Joe Doe succeeded and delivered — after all, I like the phrase, “what’s not in the master doesn’t count.” His feature is already on staging (thanks to continuous delivery) and exactly one click away from production — auto-deployment to production and rollback is something we currently have on our roadmap along with incremental builds, for example.

If you want to know more about how Nx can affect your developer experience, give it a shot! You can check out this wonderful presentation by @juristrSpeed up! Incremental Compilation with Nx.

Remember at the beginning of the article when I said that before we introduced Nx, the CI pipeline took almost 50 minutes to complete? Well, where do we stand now — 5 mins? 15 mins? It all depends on the PR. Some teams have AVG feature pipeline speeds of around 7 mins, some 15 mins. It all depends on how big their PRs are and how many projects they’re affecting. Now that our architecture scales, it’s all in their hands!

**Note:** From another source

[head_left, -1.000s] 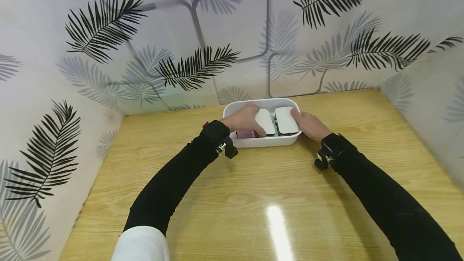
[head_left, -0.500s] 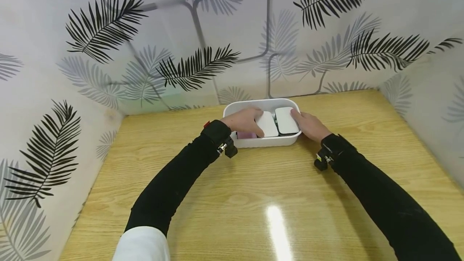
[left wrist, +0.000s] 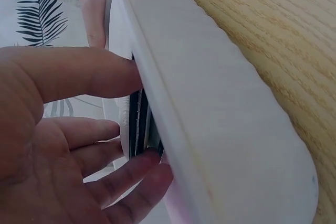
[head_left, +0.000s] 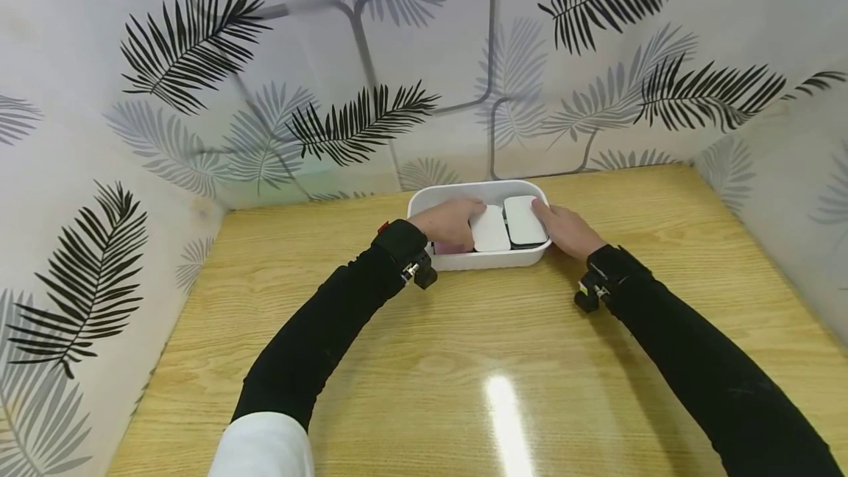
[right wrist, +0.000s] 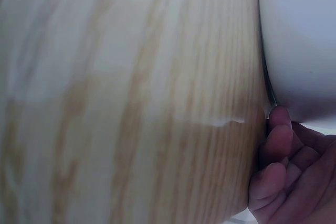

By the way, our PR lead time oscillates around 24 hours, which is one of our north star we measure, and we spotted significant improvement once we integrated Kodiak into our flow.

I’m aware that I’ve described these topics faster than Flash running through Central City, but I hope you got some idea of how it works here at Productboard. Initially, I was thinking about doing a series on this topic — but frankly, folks, I don’t trust you would finish it. Feel free to prove me wrong in the comments!

Last but not least, I would like to recognize @martin_hotell and the rest of the team, who laid the foundations for all of this to be possible! Thanks, Martin!